__TASK TO COMPLETE__:
Word for word, transcribe the data below from the line with "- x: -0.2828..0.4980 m" to the line with "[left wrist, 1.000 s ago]", keeping both of those lines.

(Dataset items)
▼

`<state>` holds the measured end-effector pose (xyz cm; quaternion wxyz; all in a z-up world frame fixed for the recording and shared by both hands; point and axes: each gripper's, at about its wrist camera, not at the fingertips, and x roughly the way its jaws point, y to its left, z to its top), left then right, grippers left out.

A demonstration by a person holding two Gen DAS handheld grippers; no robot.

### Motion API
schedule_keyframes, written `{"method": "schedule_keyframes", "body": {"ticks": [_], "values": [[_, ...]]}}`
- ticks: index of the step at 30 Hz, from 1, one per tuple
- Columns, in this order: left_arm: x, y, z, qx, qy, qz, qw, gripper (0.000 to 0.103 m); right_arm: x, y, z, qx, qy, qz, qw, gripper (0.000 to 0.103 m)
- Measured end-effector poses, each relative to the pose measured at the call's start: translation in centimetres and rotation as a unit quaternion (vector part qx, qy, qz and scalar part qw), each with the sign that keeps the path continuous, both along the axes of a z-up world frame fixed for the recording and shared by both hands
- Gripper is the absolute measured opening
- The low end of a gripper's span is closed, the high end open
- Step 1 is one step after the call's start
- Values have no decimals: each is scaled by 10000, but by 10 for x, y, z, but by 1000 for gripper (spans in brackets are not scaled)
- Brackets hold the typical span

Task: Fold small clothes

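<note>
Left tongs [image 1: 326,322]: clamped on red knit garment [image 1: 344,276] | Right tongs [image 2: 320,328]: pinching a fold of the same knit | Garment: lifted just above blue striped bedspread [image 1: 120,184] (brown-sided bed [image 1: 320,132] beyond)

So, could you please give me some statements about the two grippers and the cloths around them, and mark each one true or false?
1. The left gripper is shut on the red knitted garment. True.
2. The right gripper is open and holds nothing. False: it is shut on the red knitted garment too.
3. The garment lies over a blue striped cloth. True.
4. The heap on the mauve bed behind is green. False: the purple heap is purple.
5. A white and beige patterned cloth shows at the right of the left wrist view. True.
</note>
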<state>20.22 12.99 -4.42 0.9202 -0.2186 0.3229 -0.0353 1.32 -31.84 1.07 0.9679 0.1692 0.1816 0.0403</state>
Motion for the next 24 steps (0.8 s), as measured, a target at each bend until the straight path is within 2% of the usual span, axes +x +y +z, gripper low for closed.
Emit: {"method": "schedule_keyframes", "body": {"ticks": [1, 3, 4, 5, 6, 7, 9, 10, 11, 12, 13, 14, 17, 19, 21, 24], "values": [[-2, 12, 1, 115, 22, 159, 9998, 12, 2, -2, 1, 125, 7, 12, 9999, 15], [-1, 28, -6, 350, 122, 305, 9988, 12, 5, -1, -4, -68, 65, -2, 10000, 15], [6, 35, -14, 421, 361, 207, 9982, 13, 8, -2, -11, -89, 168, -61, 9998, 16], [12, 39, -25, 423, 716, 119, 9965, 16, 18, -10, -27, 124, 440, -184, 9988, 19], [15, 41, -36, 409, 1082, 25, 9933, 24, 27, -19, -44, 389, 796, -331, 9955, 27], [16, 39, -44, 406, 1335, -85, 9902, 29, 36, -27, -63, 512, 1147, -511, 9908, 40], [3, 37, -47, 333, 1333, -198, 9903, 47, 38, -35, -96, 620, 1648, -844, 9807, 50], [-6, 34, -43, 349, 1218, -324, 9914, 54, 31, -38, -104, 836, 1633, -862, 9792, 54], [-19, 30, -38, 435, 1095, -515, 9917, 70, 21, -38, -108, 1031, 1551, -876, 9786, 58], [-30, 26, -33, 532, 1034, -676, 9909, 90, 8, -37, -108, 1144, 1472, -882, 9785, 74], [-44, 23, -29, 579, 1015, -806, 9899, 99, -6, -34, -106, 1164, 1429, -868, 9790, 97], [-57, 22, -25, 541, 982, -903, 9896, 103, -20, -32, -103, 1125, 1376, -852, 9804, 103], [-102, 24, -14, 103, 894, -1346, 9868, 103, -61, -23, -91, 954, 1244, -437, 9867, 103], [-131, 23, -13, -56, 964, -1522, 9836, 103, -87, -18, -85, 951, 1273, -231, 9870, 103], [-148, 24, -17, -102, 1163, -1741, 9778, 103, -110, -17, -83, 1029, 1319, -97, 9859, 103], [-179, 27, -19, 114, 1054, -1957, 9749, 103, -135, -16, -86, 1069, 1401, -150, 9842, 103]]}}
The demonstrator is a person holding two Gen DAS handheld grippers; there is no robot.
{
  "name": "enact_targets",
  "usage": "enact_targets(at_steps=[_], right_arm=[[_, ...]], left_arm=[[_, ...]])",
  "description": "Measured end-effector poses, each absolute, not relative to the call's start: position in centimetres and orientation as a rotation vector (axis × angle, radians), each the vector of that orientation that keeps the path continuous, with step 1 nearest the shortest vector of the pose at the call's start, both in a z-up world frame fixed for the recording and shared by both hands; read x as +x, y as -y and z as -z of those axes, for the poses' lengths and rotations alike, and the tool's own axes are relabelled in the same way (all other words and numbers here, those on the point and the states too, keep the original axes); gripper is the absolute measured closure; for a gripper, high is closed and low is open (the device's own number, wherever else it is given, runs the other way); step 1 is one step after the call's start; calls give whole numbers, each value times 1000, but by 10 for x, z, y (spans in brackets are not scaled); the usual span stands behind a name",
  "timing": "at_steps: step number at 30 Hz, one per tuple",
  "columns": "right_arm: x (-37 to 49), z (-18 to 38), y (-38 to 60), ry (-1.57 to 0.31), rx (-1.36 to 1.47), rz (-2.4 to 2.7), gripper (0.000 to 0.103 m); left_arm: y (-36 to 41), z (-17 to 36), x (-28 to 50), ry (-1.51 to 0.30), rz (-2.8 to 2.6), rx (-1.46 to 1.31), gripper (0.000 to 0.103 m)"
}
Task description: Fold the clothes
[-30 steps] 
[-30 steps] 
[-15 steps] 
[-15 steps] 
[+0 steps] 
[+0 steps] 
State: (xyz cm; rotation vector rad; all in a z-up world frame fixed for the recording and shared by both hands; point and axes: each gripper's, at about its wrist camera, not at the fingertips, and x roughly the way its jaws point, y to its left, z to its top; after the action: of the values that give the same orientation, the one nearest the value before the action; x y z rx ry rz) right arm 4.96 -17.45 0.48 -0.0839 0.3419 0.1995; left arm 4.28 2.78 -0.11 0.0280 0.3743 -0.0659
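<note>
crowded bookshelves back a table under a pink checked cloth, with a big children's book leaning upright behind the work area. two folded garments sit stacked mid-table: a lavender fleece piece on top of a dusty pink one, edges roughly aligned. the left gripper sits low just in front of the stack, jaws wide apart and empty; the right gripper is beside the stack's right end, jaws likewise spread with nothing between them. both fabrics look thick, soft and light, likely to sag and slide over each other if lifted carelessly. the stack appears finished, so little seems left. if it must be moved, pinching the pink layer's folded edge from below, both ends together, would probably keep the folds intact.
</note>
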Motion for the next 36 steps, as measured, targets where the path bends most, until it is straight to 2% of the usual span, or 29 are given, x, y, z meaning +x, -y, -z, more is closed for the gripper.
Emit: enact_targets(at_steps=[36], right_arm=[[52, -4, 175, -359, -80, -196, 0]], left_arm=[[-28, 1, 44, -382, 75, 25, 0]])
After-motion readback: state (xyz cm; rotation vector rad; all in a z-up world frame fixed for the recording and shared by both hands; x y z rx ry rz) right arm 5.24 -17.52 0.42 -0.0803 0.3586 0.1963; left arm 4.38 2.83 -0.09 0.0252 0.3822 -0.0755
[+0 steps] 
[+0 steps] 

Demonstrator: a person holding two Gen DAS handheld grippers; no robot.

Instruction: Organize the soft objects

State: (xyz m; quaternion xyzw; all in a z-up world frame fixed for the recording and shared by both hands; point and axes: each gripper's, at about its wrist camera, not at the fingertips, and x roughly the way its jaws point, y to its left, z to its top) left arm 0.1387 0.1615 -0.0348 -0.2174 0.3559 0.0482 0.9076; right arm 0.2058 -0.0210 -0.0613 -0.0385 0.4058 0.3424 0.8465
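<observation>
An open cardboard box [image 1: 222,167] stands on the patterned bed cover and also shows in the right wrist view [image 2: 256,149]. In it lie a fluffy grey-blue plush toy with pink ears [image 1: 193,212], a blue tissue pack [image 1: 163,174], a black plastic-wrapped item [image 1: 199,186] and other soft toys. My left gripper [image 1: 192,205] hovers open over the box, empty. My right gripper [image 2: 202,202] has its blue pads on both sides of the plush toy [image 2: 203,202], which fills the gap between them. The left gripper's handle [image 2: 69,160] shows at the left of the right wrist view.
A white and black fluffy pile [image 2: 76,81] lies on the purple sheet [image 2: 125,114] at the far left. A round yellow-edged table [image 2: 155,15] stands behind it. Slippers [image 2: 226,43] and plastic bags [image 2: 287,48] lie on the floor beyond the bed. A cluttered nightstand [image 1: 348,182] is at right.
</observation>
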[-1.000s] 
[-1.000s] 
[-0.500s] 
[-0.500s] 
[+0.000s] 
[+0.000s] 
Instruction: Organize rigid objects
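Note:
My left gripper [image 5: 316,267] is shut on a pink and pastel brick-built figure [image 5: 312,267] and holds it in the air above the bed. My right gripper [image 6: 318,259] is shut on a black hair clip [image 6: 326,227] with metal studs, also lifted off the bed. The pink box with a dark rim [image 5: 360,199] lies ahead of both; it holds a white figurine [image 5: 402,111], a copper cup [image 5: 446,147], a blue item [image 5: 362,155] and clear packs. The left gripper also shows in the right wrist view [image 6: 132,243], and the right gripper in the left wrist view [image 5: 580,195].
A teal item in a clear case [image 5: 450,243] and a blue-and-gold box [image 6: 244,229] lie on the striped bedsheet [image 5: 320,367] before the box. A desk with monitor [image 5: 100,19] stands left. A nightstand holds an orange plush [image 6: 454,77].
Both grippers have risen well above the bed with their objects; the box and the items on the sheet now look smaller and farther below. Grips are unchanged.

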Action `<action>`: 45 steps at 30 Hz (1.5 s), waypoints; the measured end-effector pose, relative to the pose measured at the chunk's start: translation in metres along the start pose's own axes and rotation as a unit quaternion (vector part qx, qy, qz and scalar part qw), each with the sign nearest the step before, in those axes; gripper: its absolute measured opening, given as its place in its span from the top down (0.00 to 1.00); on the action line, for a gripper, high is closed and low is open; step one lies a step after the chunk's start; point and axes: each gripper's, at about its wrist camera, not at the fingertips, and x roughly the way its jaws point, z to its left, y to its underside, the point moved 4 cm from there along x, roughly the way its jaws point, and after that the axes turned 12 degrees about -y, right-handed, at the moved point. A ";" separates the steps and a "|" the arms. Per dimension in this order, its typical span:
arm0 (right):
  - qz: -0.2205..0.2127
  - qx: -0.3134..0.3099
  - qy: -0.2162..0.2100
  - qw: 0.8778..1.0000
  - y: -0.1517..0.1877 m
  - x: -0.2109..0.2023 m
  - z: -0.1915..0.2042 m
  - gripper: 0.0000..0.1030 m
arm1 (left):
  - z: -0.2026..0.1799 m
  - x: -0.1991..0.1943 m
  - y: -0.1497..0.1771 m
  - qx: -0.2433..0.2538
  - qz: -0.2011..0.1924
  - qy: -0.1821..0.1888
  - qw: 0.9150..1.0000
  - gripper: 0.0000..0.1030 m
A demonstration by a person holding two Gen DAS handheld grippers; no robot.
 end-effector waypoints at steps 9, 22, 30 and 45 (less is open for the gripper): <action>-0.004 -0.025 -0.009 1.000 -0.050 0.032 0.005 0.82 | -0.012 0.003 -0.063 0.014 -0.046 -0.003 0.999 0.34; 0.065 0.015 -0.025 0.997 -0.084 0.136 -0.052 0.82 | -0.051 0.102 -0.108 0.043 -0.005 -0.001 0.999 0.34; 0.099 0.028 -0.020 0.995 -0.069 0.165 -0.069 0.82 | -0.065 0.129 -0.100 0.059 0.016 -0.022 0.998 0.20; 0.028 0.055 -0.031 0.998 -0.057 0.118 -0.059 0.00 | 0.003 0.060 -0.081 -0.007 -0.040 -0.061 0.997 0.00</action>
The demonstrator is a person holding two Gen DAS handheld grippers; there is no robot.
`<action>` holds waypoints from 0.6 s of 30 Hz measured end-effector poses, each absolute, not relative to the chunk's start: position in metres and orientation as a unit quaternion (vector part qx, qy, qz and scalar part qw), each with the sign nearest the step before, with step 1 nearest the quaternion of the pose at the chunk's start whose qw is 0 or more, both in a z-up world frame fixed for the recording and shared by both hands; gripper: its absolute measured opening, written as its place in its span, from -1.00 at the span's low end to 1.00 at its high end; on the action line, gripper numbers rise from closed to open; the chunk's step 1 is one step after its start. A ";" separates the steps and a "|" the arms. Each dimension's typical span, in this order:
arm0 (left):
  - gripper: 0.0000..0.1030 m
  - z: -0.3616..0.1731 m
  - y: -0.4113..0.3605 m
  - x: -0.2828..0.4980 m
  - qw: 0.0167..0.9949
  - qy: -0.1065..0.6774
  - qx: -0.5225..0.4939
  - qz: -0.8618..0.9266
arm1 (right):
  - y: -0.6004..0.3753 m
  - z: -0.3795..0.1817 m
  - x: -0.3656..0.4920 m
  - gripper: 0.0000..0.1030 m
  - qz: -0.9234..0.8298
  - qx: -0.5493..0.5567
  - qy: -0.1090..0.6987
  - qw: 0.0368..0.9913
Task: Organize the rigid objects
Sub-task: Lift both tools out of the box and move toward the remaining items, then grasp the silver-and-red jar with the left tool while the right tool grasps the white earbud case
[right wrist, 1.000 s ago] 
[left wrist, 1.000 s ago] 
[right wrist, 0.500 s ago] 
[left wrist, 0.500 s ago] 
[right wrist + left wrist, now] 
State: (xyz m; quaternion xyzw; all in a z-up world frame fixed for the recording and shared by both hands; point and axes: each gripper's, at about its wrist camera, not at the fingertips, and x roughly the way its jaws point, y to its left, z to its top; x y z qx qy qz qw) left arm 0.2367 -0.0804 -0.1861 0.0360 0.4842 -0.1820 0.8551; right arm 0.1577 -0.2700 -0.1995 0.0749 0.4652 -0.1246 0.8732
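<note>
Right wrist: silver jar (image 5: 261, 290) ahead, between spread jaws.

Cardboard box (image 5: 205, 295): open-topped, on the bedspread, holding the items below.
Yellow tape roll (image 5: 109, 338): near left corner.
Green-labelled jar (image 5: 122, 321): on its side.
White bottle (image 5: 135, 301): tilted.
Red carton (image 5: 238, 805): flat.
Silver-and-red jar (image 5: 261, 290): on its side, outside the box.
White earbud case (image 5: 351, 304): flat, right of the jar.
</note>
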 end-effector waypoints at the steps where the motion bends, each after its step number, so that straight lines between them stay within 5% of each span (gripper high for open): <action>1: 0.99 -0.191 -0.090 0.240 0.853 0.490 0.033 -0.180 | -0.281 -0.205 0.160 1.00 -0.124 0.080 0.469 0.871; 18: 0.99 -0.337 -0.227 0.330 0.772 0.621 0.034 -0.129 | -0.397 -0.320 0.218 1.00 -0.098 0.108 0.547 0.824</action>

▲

__FINAL ANSWER__:
  - x: -0.2828..0.4980 m
  - qw: 0.0167..0.9949
  - qy: -0.1065..0.6774
  - qx: -0.5225..0.4939
  - qz: -0.8618..0.9266
arm1 (right):
  - y: -0.6004..0.3753 m
  - z: -0.3795..0.1817 m
  - x: -0.3656..0.4920 m
  - gripper: 0.0000..0.1030 m
  - qz: -0.9234..0.8298
  - qx: -0.5493..0.5567
  - qy: -0.1090..0.6987
  - qw: 0.0368..0.9913
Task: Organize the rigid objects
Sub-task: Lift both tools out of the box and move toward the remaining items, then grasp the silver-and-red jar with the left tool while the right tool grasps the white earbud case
[right wrist, 1.000 s ago] 
[left wrist, 1.000 s ago] 

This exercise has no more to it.